Otra perspectiva distinta del Plan Delta es la que ofrece el Watersnood Museum (Museo de la Inundación), en Ouwerkerk, una de las localidades más afectadas por la crecida de febrero de 1953, cuyas dramáticas consecuencias empujaron al gobierno holandés a poner los medios necesarios para proteger esta zona costera de nuevas inundaciones. El saldo de la catástrofe, como se cuenta en el museo con detalle, dibuja un panorama dantesco: 1.795 fallecidos, 72.000 evacuados e incontables daños materiales en más de 40.000 viviendas y unas 3.000 granjas, en las que 45.000 cabezas de ganado, y al menos el triple de aves, perecieron bajo las aguas.
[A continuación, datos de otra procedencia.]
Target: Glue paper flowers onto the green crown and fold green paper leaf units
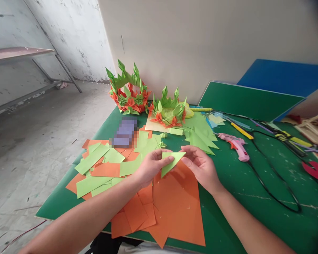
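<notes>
A small green paper folded into a triangle (pixel 170 163) is pinched between the thumb and fingers of my left hand (pixel 155 164). At its right tip, my right hand (pixel 200 165) has its thumb and fingers closed on the corner. Both hands are above a large orange sheet (pixel 181 208). Two small folded green pieces (pixel 162 145) lie just beyond my left hand. Farther back stand a large green and orange paper crown (pixel 129 100) and a smaller one (pixel 169 113).
Green and orange paper strips (pixel 95 162) cover the left of the green table (pixel 228 222). A blurred purple object (pixel 125 132) lies behind them. On the right are a pink glue gun (pixel 237 145) with its black cord, a yellow-handled tool (pixel 241 131) and red paper (pixel 316 171).
</notes>
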A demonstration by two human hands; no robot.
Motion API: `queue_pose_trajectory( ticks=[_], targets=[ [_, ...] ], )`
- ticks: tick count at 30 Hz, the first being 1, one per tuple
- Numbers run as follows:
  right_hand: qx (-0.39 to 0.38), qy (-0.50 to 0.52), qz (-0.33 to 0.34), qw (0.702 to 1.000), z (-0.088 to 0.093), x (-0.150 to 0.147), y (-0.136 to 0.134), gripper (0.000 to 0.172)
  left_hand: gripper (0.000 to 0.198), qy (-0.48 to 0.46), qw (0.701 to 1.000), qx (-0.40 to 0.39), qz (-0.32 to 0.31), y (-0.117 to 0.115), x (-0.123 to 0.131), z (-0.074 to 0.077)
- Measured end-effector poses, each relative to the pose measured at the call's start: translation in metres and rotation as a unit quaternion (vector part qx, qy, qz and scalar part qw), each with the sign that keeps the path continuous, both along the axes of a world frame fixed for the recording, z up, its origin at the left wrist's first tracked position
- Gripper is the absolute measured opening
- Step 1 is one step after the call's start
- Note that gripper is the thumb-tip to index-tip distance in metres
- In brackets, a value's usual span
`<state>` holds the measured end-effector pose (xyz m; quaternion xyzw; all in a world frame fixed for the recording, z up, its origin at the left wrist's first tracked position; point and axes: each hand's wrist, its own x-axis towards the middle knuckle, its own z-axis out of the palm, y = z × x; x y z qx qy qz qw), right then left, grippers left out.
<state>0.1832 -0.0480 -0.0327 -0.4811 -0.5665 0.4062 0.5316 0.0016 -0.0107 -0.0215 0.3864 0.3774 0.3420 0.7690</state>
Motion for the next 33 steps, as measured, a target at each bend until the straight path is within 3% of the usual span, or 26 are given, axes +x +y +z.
queue_pose_trajectory(
  ticks=[5,12,18,23,27,33],
  targets=[
    [-0.043,0.031,-0.007,0.999,-0.002,0.0,0.0,0.018,0.041,-0.011,1.0,-0.001,0.001,0.0,0.0,0.001],
    [-0.032,0.071,-0.002,0.997,-0.007,0.001,0.002,0.015,0.041,-0.031,0.998,-0.044,-0.021,-0.001,0.0,0.002],
    [-0.011,0.054,0.004,0.998,-0.009,0.001,0.002,0.013,0.038,0.01,1.0,0.002,-0.009,-0.002,0.001,0.003],
    [0.075,-0.05,-0.028,0.996,-0.005,-0.001,-0.002,0.009,0.032,0.102,0.987,0.123,0.035,-0.003,0.002,-0.002],
    [0.18,-0.191,-0.034,0.964,-0.001,-0.001,-0.005,0.011,0.03,0.148,0.978,0.142,0.035,-0.005,0.002,-0.007],
    [0.239,-0.264,-0.064,0.932,-0.002,-0.003,-0.006,0.023,0.031,0.088,0.981,0.163,0.059,-0.007,0.006,-0.006]
  ],
)
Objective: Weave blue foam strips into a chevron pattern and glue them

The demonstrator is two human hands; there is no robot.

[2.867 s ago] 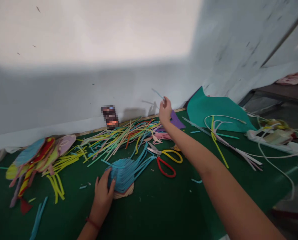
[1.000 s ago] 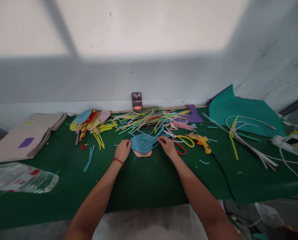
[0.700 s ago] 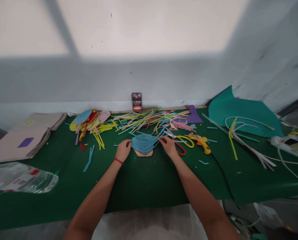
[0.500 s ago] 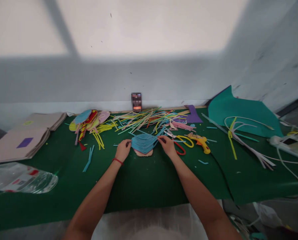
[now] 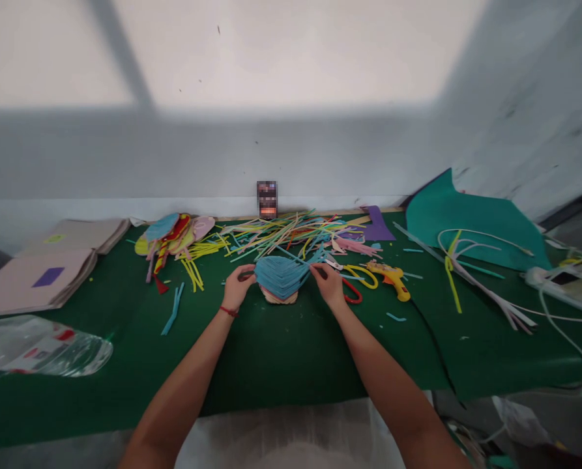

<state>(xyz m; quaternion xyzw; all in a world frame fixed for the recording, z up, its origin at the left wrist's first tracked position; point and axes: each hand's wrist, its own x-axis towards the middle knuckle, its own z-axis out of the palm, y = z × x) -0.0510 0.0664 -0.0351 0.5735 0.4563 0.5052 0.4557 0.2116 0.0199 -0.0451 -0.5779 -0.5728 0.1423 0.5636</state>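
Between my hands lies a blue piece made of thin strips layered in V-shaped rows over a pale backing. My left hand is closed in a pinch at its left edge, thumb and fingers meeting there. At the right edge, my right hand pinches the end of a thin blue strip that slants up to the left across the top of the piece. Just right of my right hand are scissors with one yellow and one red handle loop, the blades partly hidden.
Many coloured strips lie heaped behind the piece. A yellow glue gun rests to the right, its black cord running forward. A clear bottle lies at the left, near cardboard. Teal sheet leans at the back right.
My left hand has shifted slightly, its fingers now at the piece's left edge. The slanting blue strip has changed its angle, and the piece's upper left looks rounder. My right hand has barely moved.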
El desastre provocó una oleada de ayuda internacional –España, según puede leerse en un panel del museo, aportó mantas y fruta–, a la que siguió un ingente plan de inversiones para la reconstrucción, que se prolongó durante décadas. Hoy, Ouwerkerk y su bahía son un lugar perfecto para descubrir las cicatrices que la tragedia dejó en el territorio, algunas tan visibles como los cajones de hormigón que sellaron el dique de emergencia tras la inundación, y que en la actualidad albergan en su interior, precisamente, el museo dedicado a su memoria.

De lago a mar, de mar a lago, y de lago a tierra

La geografía de los Países Bajos ya cambiaba con relativa rapidez antes de que sus habitantes empezasen a librar su permanente guerra contra el agua. Al término de la última glaciación –casi ayer, en términos geológicos–, las aguas del Mar del Norte subían a razón de dos metros al año, desplazando la línea de costa durante ese periodo un metro hacia el interior. En el siglo I de nuestra era, el mar llegaba ya a las puertas de un enorme lago de agua dulce que se extendía sobre 5.000 kilómetros cuadrados próximos a la esquina nororiental de la costa holandesa. Ese lago, al que los romanos llamaron Flevo y luego Almere, se convirtió en los siglos XII y XIII en una extensión del mar de Frisia –el nombre que recibe el brazo del Mar del Norte entre las islas del mismo nombre y la Holanda continental– cuando una serie de inundaciones arrasaron la estrecha franja de tierra que lo separaba del agua salada, dejando casi 100.000 víctimas mortales en las localidades ribereñas. Los supervivientes, paradojas del destino, encontraron en este nuevo mar interior, bautizado entonces como Zuiderzee (Mar del Sur), un nuevo modo de vida. En sus orillas florecieron una boyante industria pesquera y nuevos puertos, como el de Ámsterdam, que pronto se abrieron a los intercambios comerciales procedentes del Mar del Norte.